| layout | default |
|---|---|
| title | Chapter 6: Distributed ClickHouse |
| parent | ClickHouse Tutorial |
| nav_order | 6 |
Welcome to Chapter 6: Distributed ClickHouse. In this part of ClickHouse Tutorial: High-Performance Analytical Database, you will build an intuitive mental model first, then move into concrete implementation details and practical production tradeoffs.
ClickHouse's true power emerges in distributed deployments.

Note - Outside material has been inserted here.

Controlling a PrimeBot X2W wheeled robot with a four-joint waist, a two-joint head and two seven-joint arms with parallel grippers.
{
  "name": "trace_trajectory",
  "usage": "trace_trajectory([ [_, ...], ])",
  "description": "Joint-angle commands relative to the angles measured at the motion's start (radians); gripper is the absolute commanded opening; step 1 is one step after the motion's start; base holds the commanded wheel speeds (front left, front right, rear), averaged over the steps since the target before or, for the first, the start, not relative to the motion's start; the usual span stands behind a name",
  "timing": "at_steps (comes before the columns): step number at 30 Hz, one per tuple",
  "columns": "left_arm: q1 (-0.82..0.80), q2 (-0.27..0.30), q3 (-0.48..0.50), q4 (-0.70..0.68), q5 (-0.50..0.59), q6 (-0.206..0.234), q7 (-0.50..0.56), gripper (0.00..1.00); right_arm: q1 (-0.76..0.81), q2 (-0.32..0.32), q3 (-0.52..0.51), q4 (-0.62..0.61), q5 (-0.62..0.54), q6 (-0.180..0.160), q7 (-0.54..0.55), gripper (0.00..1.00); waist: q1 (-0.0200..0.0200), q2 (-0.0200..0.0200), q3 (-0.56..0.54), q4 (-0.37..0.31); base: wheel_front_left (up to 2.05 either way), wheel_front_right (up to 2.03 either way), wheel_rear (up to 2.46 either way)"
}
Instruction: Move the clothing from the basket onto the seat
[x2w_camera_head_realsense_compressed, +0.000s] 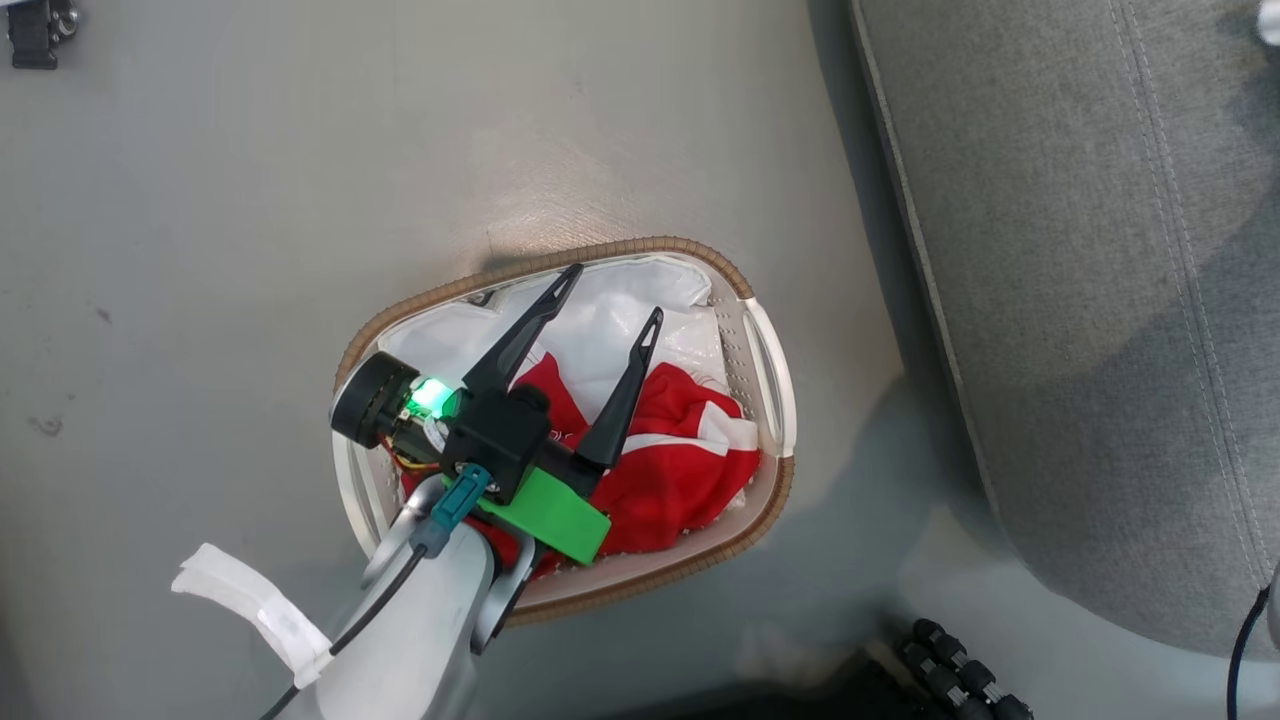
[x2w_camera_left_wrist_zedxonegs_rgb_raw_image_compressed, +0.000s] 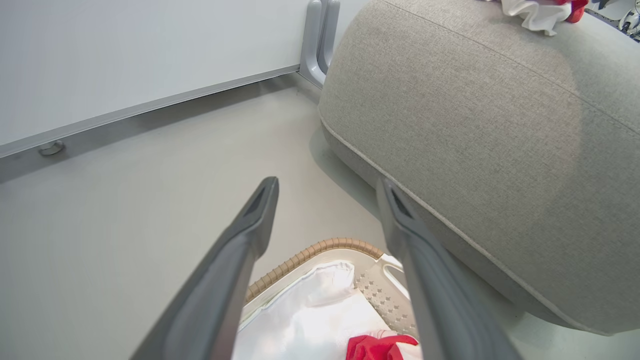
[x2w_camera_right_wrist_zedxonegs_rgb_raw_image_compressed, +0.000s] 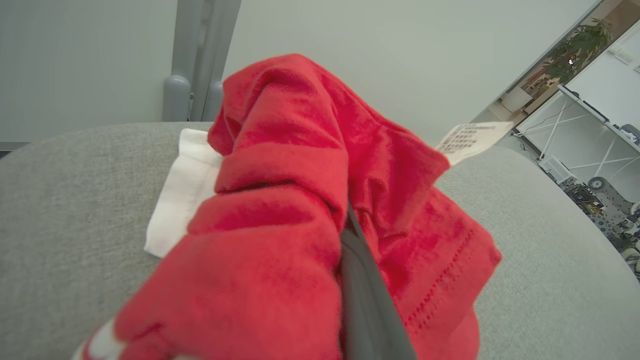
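The basket (x2w_camera_head_realsense_compressed: 775, 372) stands on the floor just left of the seat (x2w_camera_head_realsense_compressed: 1080, 300), with a white liner (x2w_camera_head_realsense_compressed: 620, 320) inside. Red-and-white clothing (x2w_camera_head_realsense_compressed: 680, 450) lies crumpled in the basket's near half. My left gripper (x2w_camera_head_realsense_compressed: 615, 292) hovers open over the basket with nothing between its fingers; in the left wrist view it (x2w_camera_left_wrist_zedxonegs_rgb_raw_image_compressed: 327, 186) points over the basket rim (x2w_camera_left_wrist_zedxonegs_rgb_raw_image_compressed: 320, 247) toward the floor and the seat (x2w_camera_left_wrist_zedxonegs_rgb_raw_image_compressed: 475, 125). My right gripper (x2w_camera_right_wrist_zedxonegs_rgb_raw_image_compressed: 345, 215) is over the seat (x2w_camera_right_wrist_zedxonegs_rgb_raw_image_compressed: 540, 260), shut on a bunched red garment (x2w_camera_right_wrist_zedxonegs_rgb_raw_image_compressed: 280, 200) that covers its tips; one dark finger (x2w_camera_right_wrist_zedxonegs_rgb_raw_image_compressed: 365, 300) shows.
A white cloth (x2w_camera_right_wrist_zedxonegs_rgb_raw_image_compressed: 185, 200) lies on the seat behind the red garment, which carries a paper tag (x2w_camera_right_wrist_zedxonegs_rgb_raw_image_compressed: 472, 140). A red-and-white bundle (x2w_camera_left_wrist_zedxonegs_rgb_raw_image_compressed: 545, 12) rests on the seat top. A wall with a baseboard (x2w_camera_left_wrist_zedxonegs_rgb_raw_image_compressed: 150, 107) and a grey post (x2w_camera_left_wrist_zedxonegs_rgb_raw_image_compressed: 320, 40) stand beyond. Black rollers (x2w_camera_head_realsense_compressed: 960, 670) sit near the seat's front.
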Motion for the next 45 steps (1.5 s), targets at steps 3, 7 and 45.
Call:
trace_trajectory([
  [3, -0.017, -0.003, 0.003, 0.005, -0.006, 0.001, 0.001, 1.0, 0.059, 0.001, 0.021, -0.019, 0.015, -0.001, -0.005, 1.0, -0.0001, -0.0001, -0.028, -0.01, 0.0, 0.0, 0.0],
  [7, 0.001, -0.005, 0.015, 0.013, -0.016, 0.005, 0.001, 1.0, 0.124, 0.025, 0.079, -0.048, 0.054, -0.001, -0.005, 1.0, -0.0001, -0.0001, -0.067, -0.026, 0.0, 0.0, 0.0],
  [45, 0.354, -0.057, 0.38, 0.032, -0.132, 0.062, 0.001, 1.0, 0.637, 0.175, 0.52, -0.274, 0.271, -0.001, -0.005, 1.0, -0.0001, -0.0001, -0.665, 0.165, 0.0, 0.0, 0.0],
])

This chapter covers clustering, sharding, replication, and scaling strategies for enterprise-grade analytical workloads.
<!-- ClickHouse cluster configuration -->
<clickhouse>
<remote_servers>
<analytics_cluster>
<shard>
<replica>
<host>ch-node-1</host>
<port>9000</port>
</replica>
<replica>
<host>ch-node-2</host>
<port>9000</port>
</replica>
</shard>
<shard>
<replica>
<host>ch-node-3</host>
<port>9000</port>
</replica>
<replica>
<host>ch-node-4</host>
<port>9000</port>
</replica>
</shard>
</analytics_cluster>
</remote_servers>
</clickhouse>-- Create distributed table
CREATE TABLE events_distributed (
timestamp DateTime,
user_id UInt32,
event_type String,
value Float64
) ENGINE = Distributed(
'analytics_cluster', -- Cluster name
'events_local', -- Local table name
cityHash64(user_id) -- Sharding key
);
-- Local table on each shard
CREATE TABLE events_local (
timestamp DateTime,
user_id UInt32,
event_type String,
value Float64
) ENGINE = MergeTree()
ORDER BY (timestamp, user_id);-- User-based sharding (good for user analytics)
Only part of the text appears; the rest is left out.